## TASK TO COMPLETE
The reply should hold every line of the data, unchanged and complete.

==== GIVEN DATA ====

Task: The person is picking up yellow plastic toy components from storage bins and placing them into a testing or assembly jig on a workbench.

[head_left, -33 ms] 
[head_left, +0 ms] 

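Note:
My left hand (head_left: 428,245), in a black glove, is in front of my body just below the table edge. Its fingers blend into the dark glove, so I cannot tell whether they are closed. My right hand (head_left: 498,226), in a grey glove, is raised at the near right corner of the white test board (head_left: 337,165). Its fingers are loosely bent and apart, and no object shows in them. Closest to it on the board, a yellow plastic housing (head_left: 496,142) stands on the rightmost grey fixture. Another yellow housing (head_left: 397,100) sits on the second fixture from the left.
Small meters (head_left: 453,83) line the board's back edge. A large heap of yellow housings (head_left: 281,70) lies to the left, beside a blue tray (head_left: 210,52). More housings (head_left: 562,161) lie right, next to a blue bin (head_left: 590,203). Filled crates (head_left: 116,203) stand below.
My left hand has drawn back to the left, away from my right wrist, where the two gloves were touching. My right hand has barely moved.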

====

## RESPONSE TO THIS TASK
Task: The person is picking up yellow plastic toy components from storage bins and placing them into a testing or assembly jig on a workbench.

[head_left, -33 ms] 
[head_left, +0 ms] 

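Note:
My left hand (head_left: 428,245), in a black glove, is in front of my body just below the table edge. Its fingers blend into the dark glove, so I cannot tell whether they are closed. My right hand (head_left: 498,226), in a grey glove, is raised at the near right corner of the white test board (head_left: 337,165). Its fingers are loosely bent and apart, and no object shows in them. Closest to it on the board, a yellow plastic housing (head_left: 496,142) stands on the rightmost grey fixture. Another yellow housing (head_left: 397,100) sits on the second fixture from the left.
Small meters (head_left: 453,83) line the board's back edge. A large heap of yellow housings (head_left: 281,70) lies to the left, beside a blue tray (head_left: 210,52). More housings (head_left: 562,161) lie right, next to a blue bin (head_left: 590,203). Filled crates (head_left: 116,203) stand below.
My left hand has drawn back to the left, away from my right wrist, where the two gloves were touching. My right hand has barely moved.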

There is no more output to give.